In her memorandum, Wilensky said the plan "will reduce the growth in capital spending in the long run {but} it is sufficient to finance real hospital needs."

Wilensky has not disclosed what she will recommend as the capital payment. Industry spokesmen think the average basic capital allowance on future investments will initially be set at between $300 and $500. The payment will be made as an add-on or "fold-in" to the flat-rate payments Medicare uses to pay hospitals for their day-to-day operating costs for Medicare patients.

In 1989, hospital outlays to pay for capital and interest for new plant and equipment came to $16.5 billion, about a third of which was paid for by Medicare, according to the American Hospital Association.

The AHA, American Protestant Health Association, Catholic Health Association and the Federation of American Health Systems oppose the change.

Mike Bromberg, director of the federation, said hospitals fear the new flat-rate capital allowances will not be raised sufficiently each year to cover the cost of new technology and keep pace with inflation.

Rep. Fortney "Pete" Stark (D-Calif.), chairman of the House subcommittee that handles the Medicare hospital program, was the original sponsor of the provision under which Wilensky is developing the new capital plan. He still favors the idea.

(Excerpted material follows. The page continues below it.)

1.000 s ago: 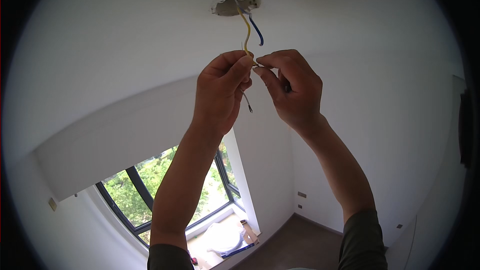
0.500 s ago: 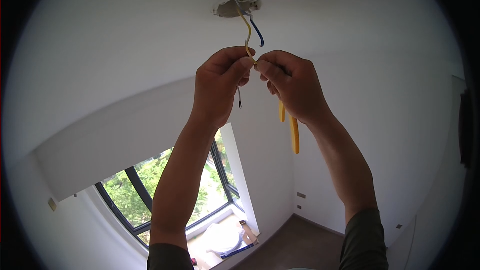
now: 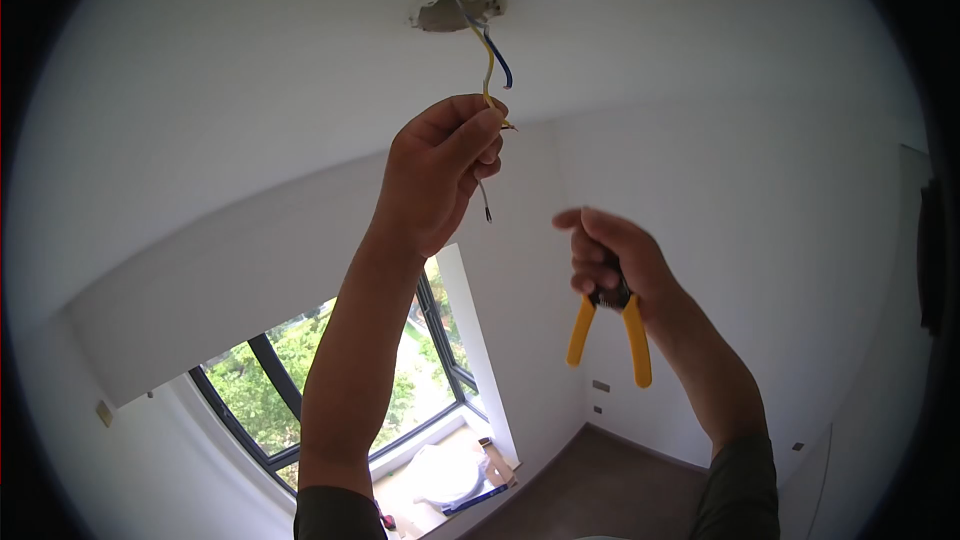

A study committee of the Business Roundtable, a group of 200 businesses, has proposed another possible restraint on capital investment, though it has not been endorsed by the Roundtable. The study group recommended ending the right of nonprofit hospitals to raise capital investment funds by selling revenue bonds on which the interest is tax exempt.

The thinking behind the recommendation, said one source, is that "with occupancy rates of 60 percent to 65 percent there is a great deal of unused capacity," and it "probably doesn't make sense any longer" to let hospitals use tax-favored bonds to raise more. A similar proposal was recommended recently by the Health Insurance Asssociation of America.

Nonprofits constitute about 80 percent of all community hospitals and, according to William Cox of the Catholic Health Association, get most of their capital funds from such revenue bonds. Industry Opposes Proposal

Fred Graefe, counsel to the American Protestant Health Association, said, "If adopted, this recommendation would make it extraordinarily difficult for nonprofit hospitals to make required fire and safety code changes, or to purchase the high-technology, cost-effective medical equipment which serves to reduce health-care costs." The likely impact, he argued, would be that nonprofit hospitals would have to turn to the government for their capital needs.

Some members of Congress are toying with variations on the basic proposals. Rep. Brian J. Donnelly (D-Mass.), for example, is looking at a plan to reduce Medicare capital payments to hospitals with low occupancy rates, on the theory that they should not be paid to expand their facilities when they cannot fill the beds they have. And he is considering trying to limit a hospital's tax-exempt debt to $150 million outstanding at any one time if the hospital does not provide substantial charity care.

Stark said he favors curbing tax exemptions enjoyed by nonprofit hospitals that give little charity care. "Charity care is a snare and a delusion" at many hospitals, he said, adding, "In my county, the hospitals provide less in charity care than they save on their exemption from real estate taxes."